[Start of section]
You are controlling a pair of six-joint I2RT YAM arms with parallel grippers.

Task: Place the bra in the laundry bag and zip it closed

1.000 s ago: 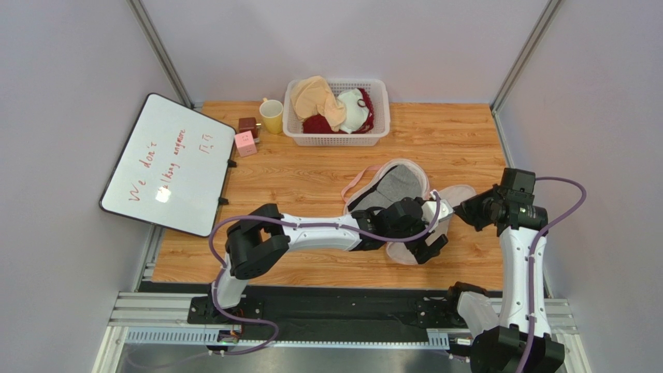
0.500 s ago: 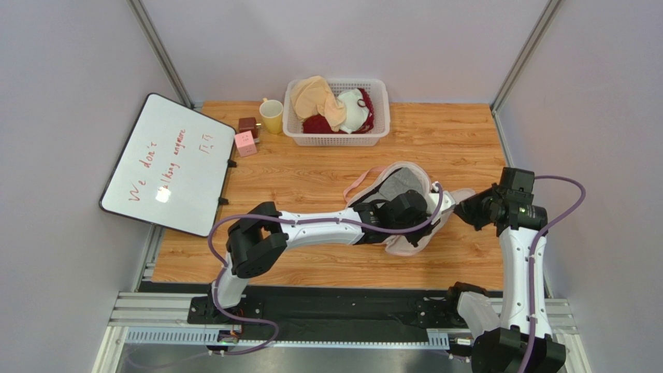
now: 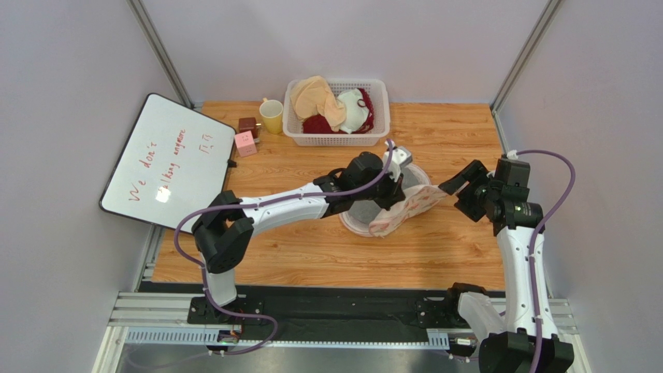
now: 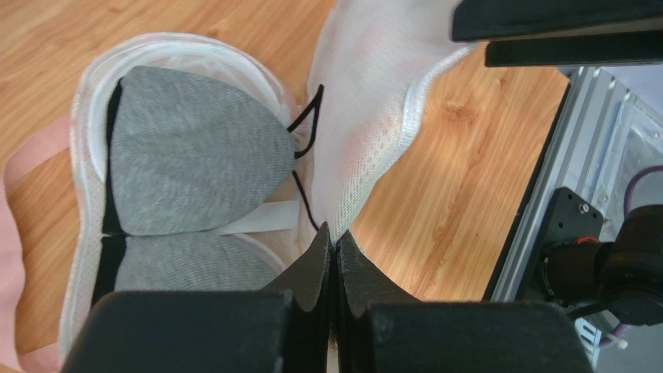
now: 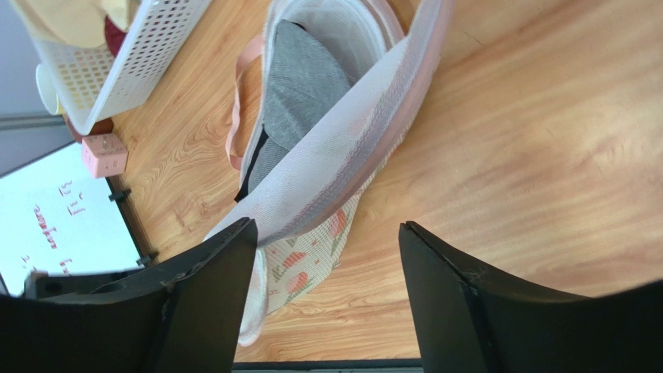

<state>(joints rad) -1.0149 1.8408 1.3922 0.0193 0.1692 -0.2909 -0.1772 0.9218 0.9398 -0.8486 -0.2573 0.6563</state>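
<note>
Left claw [image 4: 335, 237]: clenched on laundry bag [image 4: 366, 116] flap. Right claw [image 5: 327, 229]: released. Advised: lay flap squarely over bra [image 4: 194, 155].

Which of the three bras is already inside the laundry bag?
The grey bra, lying in the open laundry bag; the beige bra and white bra sit in the basket.

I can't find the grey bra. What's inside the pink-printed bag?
The grey bra lies inside the laundry bag, both cups showing on white mesh. Anything beneath the cups is covered; the flap held by the left gripper hides one side.
</note>
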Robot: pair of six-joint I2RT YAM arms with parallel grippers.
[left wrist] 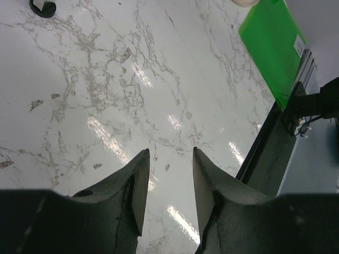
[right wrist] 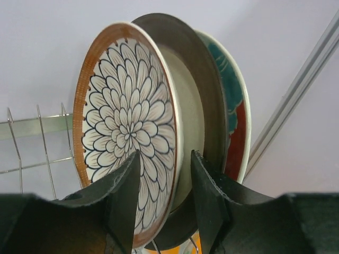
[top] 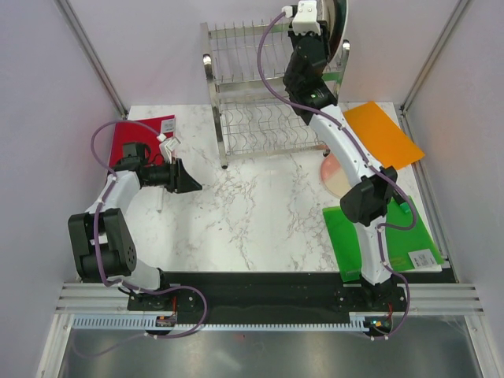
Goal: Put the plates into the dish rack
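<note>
pale lilac walls are closing in a white marble table [top: 260, 205], and the dish rack [top: 252, 79] is standing at its far edge. up at the right end of the rack's upper shelf the right gripper [right wrist: 164, 156] is reaching in with its fingers parted a little, and the rim of the brown plate with white petals [right wrist: 124, 127] is passing between them. a sliver of gap is showing on the left finger's side, and whether the other finger is touching the rim i cannot tell. that plate is standing on edge, with the silvery metal plate [right wrist: 204, 79] upright just behind it and the red plate with teal flower [right wrist: 235, 100] upright behind that, all three close together. down on the table the pink-and-cream plate [top: 331, 175] is lying flat, partly under the right arm, between an orange board [top: 383, 134] and a green board [top: 394, 236]. well apart on the left, the left gripper [left wrist: 170, 151] is hovering over bare marble, its fingers partly spread and gripping nothing, with a red board [top: 142, 132] lying just behind it.
</note>
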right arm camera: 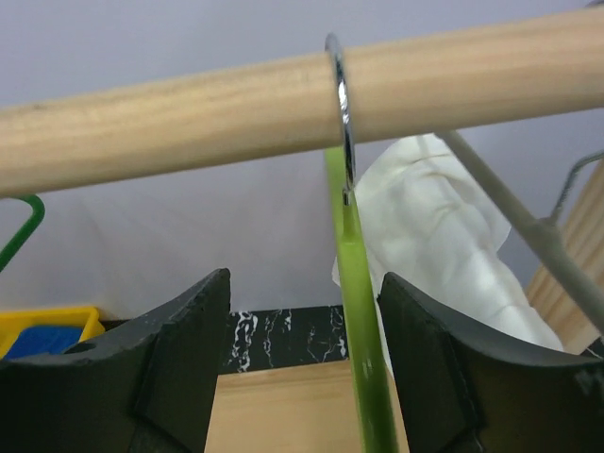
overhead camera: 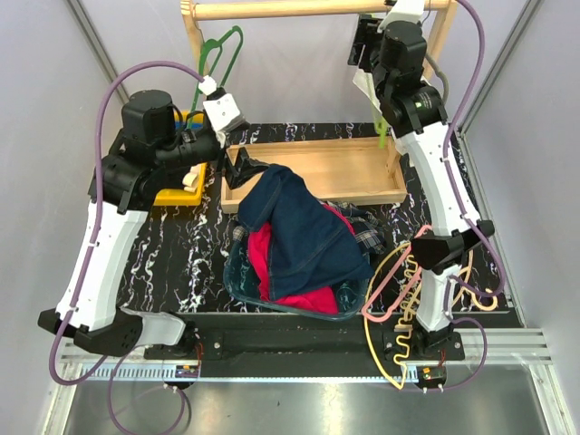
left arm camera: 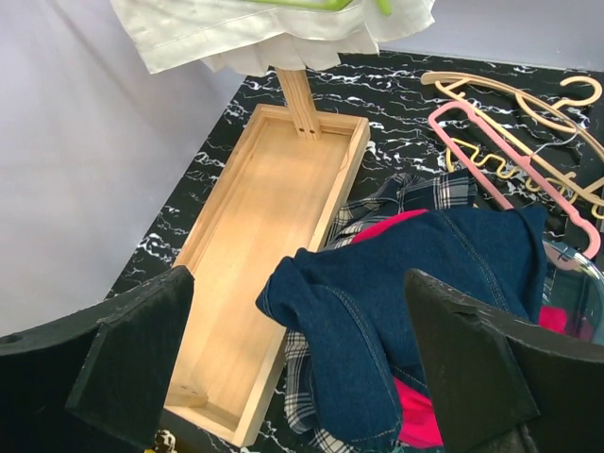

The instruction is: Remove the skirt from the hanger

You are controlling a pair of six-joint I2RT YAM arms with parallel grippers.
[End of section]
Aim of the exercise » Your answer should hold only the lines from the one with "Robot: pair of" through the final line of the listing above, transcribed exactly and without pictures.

Response area »
Robot: pair of six-joint I2RT YAM arms with parallel grippers.
[left wrist] 
[right wrist] 
[top] 
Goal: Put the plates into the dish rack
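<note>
pale lilac walls are closing in a white marble table [top: 260, 205], and the dish rack [top: 252, 79] is standing at its far edge. up at the right end of the rack's upper shelf the right gripper [right wrist: 164, 156] is reaching in with its fingers parted a little, and the rim of the brown plate with white petals [right wrist: 124, 127] is passing between them. a sliver of gap is showing on the left finger's side, and whether the other finger is touching the rim i cannot tell. that plate is standing on edge, with the silvery metal plate [right wrist: 204, 79] upright just behind it and the red plate with teal flower [right wrist: 235, 100] upright behind that, all three close together. down on the table the pink-and-cream plate [top: 331, 175] is lying flat, partly under the right arm, between an orange board [top: 383, 134] and a green board [top: 394, 236]. well apart on the left, the left gripper [left wrist: 170, 151] is hovering over bare marble, its fingers partly spread and gripping nothing, with a red board [top: 142, 132] lying just behind it.
</note>
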right arm camera: 
overhead camera: 
left arm camera: 

The instruction is: Remove the skirt from the hanger

You are controlling a pair of six-joint I2RT YAM arms with parallel grippers.

Nothing remains to be done, and the exercise is complete.